If you don't pay any commissions or have any overhead, sure. But I'm guessing
you pay commission and I'm guessing you have overhead.

I would read up on the Kelly Criterion to imporove your capital allocation.
[http://en.wikipedia.org/wiki/Kelly_criterion](http://en.wikipedia.org/wiki/Kelly_criterion)

> You should stay away from stocks priced below $5.00 because these are Penny
> Stocks and involve a higher risk. You might consider stocks between $5.00
> and $10.00, but again, they involve higher risk and even worse, they might
> go into Penny Stock territory.

This is just plain false. Being under $5 is one of 3 criteria that make up a
penny stock, its a necessary but not sufficent condition. There are plenty of
good companies with stock prices under $5.

The price of a stock isn't a good indicator of its risk.

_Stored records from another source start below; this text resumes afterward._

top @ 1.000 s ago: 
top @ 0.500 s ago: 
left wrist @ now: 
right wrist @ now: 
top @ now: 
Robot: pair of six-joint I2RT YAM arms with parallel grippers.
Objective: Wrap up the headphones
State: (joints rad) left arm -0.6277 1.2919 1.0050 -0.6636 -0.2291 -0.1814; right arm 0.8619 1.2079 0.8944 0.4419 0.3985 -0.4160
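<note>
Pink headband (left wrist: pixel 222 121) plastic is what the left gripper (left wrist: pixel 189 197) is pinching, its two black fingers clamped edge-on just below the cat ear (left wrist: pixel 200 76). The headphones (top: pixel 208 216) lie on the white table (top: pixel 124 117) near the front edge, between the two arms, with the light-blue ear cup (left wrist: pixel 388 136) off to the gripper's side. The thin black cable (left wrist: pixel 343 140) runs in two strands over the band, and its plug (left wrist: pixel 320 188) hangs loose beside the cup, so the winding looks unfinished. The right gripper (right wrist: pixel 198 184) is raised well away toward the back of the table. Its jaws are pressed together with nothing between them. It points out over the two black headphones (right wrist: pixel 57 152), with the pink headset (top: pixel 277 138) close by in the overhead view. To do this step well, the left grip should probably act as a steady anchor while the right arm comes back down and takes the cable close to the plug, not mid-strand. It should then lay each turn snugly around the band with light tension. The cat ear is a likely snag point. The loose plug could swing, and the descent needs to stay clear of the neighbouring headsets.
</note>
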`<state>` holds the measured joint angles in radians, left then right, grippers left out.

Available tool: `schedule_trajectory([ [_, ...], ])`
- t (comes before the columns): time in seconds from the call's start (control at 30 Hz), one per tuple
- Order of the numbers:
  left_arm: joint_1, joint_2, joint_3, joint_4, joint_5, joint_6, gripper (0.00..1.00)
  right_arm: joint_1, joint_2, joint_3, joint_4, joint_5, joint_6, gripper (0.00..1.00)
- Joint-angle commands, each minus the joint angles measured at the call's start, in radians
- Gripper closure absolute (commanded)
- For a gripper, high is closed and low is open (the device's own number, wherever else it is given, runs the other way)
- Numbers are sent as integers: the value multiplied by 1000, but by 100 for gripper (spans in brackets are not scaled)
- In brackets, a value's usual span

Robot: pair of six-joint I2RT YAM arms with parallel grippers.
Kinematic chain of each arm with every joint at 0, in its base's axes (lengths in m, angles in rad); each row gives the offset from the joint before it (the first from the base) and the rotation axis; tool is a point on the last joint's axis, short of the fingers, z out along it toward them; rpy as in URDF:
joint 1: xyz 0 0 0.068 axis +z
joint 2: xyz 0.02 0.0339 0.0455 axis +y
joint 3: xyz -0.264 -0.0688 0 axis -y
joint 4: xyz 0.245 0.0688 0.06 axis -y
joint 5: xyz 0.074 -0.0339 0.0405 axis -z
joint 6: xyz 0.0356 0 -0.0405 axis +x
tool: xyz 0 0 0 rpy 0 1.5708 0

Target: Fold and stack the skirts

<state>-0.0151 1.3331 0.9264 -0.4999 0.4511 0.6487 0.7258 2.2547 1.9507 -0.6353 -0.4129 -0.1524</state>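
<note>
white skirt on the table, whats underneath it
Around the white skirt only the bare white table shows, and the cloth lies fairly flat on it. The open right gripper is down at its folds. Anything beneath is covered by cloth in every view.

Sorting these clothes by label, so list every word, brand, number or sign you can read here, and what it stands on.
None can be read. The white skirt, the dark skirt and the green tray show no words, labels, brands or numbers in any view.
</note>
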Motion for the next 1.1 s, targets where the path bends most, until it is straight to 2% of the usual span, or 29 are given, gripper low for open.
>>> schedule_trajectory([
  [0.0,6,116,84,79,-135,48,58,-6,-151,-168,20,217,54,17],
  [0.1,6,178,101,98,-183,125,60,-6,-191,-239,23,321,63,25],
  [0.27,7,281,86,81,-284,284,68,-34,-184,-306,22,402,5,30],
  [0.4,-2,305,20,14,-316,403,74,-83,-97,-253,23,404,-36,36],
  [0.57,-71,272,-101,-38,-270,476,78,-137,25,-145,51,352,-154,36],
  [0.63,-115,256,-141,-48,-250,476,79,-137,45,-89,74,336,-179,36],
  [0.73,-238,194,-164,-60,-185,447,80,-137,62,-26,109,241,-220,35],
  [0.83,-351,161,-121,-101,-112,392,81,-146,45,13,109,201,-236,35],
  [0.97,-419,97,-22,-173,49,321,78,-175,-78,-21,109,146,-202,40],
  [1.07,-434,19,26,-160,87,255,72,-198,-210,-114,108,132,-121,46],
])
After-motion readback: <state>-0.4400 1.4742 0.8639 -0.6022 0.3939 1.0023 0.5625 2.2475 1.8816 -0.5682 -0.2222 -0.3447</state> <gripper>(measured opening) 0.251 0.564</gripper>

> The reality is that it’s easier said than done! It’s actually very hard to
> make money in the stock market! You will win but you will also lose a lot!
> To put it into perspective

Full points to the author for realizing this! I'm still amazed at the number
of people who think they can slap together some machine learning, nlp or deep
learning and make money. People literally spend all their time doing this, if
there was free money to be made someone would be making it:)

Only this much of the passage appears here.